System.InvalidCastException:
   at Microsoft.VisualBasic.CompilerServices.Conversions.ToDate(Object Value)
   at SqlServerProject1.UserDefinedFunctions.ExecuteScalarToDate(String SqlScript)

    
    The error could be avoided by handling the NULL values with a default value, for example 0 for numeric values, the empty string for string values, a minimal value date for date values, and 0 for bit values. If for numeric and string value this translation has a minimum of impact, for date and 0 values kind of reduces from functionality.

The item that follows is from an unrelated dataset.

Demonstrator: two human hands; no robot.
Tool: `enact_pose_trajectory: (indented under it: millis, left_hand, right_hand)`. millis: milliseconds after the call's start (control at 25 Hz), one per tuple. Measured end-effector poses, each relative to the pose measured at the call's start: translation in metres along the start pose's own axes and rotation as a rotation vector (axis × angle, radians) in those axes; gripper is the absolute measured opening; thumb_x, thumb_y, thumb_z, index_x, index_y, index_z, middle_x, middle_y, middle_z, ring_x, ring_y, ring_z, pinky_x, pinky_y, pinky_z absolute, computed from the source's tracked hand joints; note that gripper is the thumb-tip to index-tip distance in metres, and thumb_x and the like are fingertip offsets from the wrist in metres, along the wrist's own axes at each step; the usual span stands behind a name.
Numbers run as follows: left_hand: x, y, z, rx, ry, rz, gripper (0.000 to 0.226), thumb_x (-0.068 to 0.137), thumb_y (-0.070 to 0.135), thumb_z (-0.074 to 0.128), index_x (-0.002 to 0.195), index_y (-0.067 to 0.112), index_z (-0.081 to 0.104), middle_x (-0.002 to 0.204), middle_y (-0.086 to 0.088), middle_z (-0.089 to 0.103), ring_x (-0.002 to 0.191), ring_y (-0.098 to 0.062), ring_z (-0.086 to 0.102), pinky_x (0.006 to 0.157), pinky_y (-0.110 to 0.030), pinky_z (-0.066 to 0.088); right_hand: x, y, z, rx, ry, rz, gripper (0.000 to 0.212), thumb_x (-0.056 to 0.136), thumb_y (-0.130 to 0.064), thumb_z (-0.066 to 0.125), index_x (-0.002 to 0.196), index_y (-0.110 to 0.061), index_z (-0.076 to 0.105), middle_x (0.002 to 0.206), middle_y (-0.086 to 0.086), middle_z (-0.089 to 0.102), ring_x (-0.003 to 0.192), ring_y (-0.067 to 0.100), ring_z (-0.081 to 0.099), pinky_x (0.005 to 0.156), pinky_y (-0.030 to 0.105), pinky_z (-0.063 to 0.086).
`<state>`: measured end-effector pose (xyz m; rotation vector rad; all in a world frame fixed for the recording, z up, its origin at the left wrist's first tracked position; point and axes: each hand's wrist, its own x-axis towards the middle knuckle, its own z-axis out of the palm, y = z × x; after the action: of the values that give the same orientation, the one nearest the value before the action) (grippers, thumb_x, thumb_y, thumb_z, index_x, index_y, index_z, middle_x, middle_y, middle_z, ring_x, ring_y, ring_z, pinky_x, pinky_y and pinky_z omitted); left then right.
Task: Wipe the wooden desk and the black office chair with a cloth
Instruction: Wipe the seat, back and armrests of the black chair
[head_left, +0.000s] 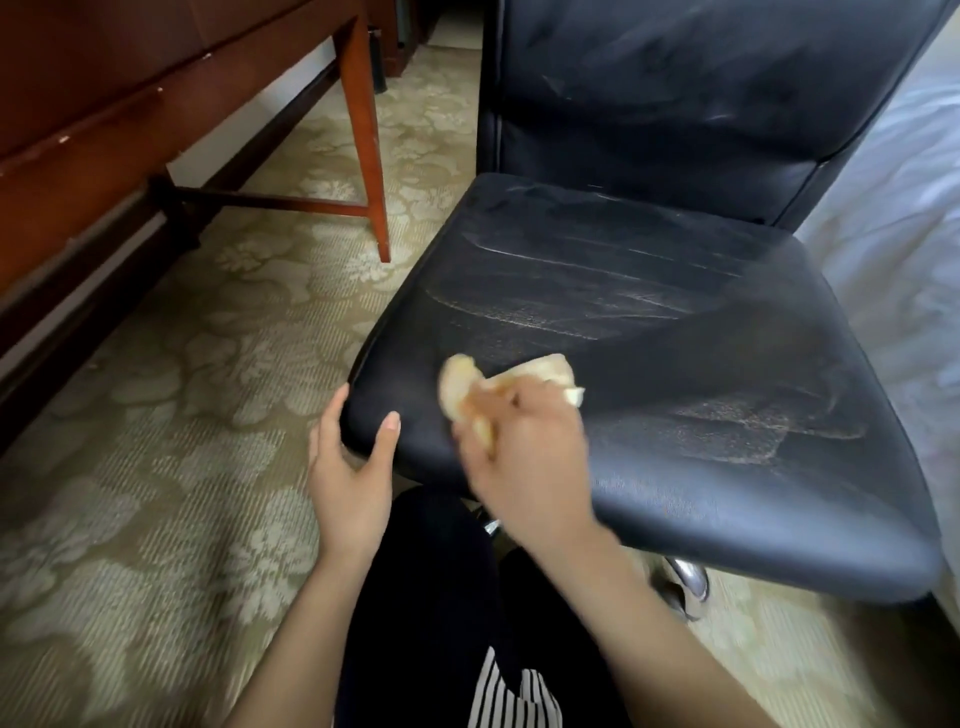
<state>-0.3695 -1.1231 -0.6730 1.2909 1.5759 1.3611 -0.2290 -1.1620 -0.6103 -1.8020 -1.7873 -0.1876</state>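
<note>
Cloth (511, 382), pale yellow and bunched into a wad, lay pressed on the front left part of the seat (649, 312) of the black office chair (701, 130). The right hand (524, 452) gripped it with fingers curled over it, though blur hid the exact lie of each finger. The left hand (353, 467) held the seat's front left corner, thumb on top and fingers wrapped round the padded edge. The cloth looked light, soft and limp, likely to fold or slip out of a loose hold, so it seemed best kept gathered in the palm with one broad face down. The seat looked padded and would probably give a little under pressure. Its smooth dark cover showed cracked, pale, worn patches across the middle and toward the right, where hard rubbing might catch the cloth or lift flakes. A bit of chrome base (693, 584) showed beneath the seat, which suggested a chair that could turn or roll when pushed, so bracing it at the rim seemed the sensible hold. Faint streaks marked the backrest. The wooden desk (78, 130) stood at the left across patterned carpet (156, 467), well apart from both hands. It looked hard and rigid, with only its front and one leg (369, 140) in view and its top out of sight.
</note>
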Motion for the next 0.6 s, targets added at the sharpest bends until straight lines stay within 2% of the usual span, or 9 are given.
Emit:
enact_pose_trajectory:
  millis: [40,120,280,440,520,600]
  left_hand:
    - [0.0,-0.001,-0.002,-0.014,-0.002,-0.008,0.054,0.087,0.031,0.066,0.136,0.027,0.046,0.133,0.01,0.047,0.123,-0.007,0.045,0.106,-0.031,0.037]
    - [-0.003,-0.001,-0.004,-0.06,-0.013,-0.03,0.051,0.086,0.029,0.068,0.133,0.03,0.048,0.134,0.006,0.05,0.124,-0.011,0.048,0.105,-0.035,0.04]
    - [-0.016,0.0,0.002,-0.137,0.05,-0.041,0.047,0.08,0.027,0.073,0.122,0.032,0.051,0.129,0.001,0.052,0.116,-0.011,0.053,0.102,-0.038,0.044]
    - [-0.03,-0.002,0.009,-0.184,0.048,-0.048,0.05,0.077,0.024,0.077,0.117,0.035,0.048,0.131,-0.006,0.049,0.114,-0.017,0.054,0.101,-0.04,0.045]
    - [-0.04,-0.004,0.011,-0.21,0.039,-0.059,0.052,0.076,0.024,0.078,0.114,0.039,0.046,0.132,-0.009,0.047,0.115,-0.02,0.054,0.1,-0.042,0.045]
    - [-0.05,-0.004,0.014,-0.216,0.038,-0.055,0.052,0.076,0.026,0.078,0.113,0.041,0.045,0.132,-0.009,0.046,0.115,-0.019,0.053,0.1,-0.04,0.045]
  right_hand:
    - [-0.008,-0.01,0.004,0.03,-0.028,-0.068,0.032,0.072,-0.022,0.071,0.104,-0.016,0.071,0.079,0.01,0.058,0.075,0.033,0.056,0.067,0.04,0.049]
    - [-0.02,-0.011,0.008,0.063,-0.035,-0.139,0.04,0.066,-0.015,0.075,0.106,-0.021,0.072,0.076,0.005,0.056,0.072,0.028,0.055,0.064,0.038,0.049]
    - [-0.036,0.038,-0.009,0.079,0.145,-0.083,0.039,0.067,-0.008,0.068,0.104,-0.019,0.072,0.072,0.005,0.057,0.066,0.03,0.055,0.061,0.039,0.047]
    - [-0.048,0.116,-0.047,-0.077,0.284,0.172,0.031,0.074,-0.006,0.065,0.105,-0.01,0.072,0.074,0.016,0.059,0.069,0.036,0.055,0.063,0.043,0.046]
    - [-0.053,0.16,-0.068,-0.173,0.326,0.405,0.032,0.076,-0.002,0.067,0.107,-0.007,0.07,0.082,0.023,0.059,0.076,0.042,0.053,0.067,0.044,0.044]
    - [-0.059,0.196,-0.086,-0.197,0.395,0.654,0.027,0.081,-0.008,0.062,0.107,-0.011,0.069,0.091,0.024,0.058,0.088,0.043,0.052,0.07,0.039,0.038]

2. SQL Server 2008 provides also a Data Profiling Task as part of its SSIS solution, quite easy to use, however in comparison with it, the above functions allow to profile not only a table but a set of tables, the statistics about attributes could be brought easily together in a tabular format and the logic could be further encapsulated in a UDF or view for reuse.